Raunaq Alam, Aktivist aus Dallas–Fort Worth und Sohn von Überlebenden des Völkermords in Bangladesch, ist aufgrund seines pro-palästinensischen Engagements Ziel einer Repressionskampagne. Er wurde im März 2024 nach einer symbolischen Aktion gegen eine Israel unterstützende Kirche verhaftet und trotz der anfänglichen Weigerung einer Grand Jury, Anklage gegen ihn zu erheben, wiederholt durchsucht, angeklagt und erneut inhaftiert. Am 24. September 2025, während er an einer Pressekonferenz teilnahm, erklärte ein Richter seine Kaution für unzureichend und ordnete seine Verhaftung an. Raunaq begab sich freiwillig in Begleitung seiner Eltern zum Gericht. Anschließend wurde er unter unmenschlichen Bedingungen in vollständiger Isolation im Hochsicherheitstrakt des Gefängnisses von Tarrant County untergebracht: schmutzige Zelle ohne Tageslicht und Frischluft, von Insekten befallen, kein Zugang zur Kantine, Behinderung von Besuchen seiner Anwälte und eingeschränkter Kontakt zu seiner Familie über einen Bildschirm.
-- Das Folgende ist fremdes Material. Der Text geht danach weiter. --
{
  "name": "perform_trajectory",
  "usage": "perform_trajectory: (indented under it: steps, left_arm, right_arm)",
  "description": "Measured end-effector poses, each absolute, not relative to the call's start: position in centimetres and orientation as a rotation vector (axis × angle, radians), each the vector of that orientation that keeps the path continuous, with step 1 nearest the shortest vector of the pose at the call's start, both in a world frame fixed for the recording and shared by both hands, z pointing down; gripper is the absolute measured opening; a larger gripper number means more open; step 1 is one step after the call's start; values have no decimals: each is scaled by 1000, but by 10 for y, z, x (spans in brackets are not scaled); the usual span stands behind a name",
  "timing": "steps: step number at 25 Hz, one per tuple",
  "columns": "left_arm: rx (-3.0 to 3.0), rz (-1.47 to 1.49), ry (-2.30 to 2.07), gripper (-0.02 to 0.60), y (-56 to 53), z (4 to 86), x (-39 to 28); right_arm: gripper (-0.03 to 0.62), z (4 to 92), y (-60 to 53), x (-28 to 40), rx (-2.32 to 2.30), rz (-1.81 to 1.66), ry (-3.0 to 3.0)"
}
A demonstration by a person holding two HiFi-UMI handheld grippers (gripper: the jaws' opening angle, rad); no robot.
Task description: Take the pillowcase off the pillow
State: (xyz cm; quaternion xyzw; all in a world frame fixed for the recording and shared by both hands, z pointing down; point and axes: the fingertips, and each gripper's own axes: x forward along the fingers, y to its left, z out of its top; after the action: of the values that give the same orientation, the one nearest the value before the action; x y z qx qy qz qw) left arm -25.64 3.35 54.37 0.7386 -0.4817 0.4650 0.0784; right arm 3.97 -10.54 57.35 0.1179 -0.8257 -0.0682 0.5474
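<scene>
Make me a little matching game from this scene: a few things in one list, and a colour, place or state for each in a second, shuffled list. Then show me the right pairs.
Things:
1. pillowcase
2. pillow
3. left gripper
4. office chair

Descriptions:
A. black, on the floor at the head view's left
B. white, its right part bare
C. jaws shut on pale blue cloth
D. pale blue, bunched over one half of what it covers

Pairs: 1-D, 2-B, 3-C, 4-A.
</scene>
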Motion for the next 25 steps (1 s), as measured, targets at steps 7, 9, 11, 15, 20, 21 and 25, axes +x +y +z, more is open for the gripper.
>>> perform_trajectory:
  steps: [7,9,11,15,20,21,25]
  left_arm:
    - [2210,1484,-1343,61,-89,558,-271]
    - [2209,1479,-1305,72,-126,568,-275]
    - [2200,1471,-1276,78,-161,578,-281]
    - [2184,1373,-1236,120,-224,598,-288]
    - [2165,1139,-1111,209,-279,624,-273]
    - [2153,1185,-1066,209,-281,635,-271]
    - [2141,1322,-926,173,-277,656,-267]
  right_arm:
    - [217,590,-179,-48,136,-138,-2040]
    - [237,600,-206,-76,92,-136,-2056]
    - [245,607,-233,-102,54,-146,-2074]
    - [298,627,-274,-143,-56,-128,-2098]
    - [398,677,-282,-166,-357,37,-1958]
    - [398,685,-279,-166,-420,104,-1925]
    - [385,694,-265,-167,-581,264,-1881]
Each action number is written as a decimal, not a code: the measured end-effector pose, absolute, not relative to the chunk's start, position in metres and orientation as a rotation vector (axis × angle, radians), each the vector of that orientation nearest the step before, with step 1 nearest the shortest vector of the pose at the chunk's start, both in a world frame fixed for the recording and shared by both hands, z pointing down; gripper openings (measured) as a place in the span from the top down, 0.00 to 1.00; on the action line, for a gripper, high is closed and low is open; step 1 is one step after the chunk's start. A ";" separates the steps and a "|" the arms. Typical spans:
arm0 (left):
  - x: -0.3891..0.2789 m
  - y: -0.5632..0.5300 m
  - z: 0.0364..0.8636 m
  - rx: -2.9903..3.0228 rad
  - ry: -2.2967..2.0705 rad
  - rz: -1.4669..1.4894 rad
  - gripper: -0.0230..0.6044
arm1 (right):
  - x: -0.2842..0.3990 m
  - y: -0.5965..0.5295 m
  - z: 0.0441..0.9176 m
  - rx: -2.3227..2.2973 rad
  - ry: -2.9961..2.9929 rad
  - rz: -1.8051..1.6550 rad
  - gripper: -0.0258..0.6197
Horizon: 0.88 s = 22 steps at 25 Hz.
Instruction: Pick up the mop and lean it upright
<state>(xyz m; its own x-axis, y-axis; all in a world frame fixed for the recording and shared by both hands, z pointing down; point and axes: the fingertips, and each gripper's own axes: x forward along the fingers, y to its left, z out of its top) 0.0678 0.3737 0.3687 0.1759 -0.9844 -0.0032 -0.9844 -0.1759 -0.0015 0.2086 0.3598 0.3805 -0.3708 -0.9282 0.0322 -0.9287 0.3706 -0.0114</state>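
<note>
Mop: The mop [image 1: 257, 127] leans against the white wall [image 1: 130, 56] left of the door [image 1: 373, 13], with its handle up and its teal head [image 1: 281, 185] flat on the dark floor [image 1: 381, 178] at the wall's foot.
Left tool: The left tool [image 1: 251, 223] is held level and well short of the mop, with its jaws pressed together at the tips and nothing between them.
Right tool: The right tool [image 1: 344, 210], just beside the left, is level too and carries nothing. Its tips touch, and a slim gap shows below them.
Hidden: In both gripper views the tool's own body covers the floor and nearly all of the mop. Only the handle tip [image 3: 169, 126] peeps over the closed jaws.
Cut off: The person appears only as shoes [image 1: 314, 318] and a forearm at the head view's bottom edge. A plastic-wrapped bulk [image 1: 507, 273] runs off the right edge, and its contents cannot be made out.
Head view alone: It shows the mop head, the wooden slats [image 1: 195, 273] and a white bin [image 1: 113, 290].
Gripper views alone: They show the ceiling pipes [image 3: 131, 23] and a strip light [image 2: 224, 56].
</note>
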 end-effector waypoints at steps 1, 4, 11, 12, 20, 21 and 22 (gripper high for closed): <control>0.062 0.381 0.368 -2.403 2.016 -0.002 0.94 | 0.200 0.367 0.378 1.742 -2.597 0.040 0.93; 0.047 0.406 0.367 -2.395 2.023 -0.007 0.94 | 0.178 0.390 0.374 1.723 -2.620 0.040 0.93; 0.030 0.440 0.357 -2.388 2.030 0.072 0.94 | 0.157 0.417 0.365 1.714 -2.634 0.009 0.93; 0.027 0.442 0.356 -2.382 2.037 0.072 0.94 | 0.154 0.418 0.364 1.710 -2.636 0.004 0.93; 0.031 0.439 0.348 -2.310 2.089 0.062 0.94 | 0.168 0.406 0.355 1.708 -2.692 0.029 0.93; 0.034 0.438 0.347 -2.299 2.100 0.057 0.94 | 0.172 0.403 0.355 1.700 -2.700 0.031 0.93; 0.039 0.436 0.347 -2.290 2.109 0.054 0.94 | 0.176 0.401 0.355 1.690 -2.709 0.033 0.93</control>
Am 27. September 2025 wurden nach einer zweistündigen Anhörung zwei Kautionen in Höhe von insgesamt 40.000 Dollar festgesetzt, verbunden mit einer 30-tägigen Hausarreststrafe mit elektronischer Fußfessel. Obwohl die Jury ihn anschließend nur zu fünf Jahren Bewährung und einer Geldstrafe von 10.000 Dollar verurteilte und die Anklage wegen Hassverbrechens zurückwies, ignorierte Richter Brian Bolton diese Milde und verhängte im Rahmen der Bewährungsauflagen die maximal zulässige Strafe von sechs Monaten Gefängnis. Raunaq, der seit Dezember 2025 inhaftiert ist, hat Berufung eingelegt, während seine Verteidigung und seine Angehörigen um finanzielle Unterstützung zur Deckung der Rechtskosten bitten (siehe hier).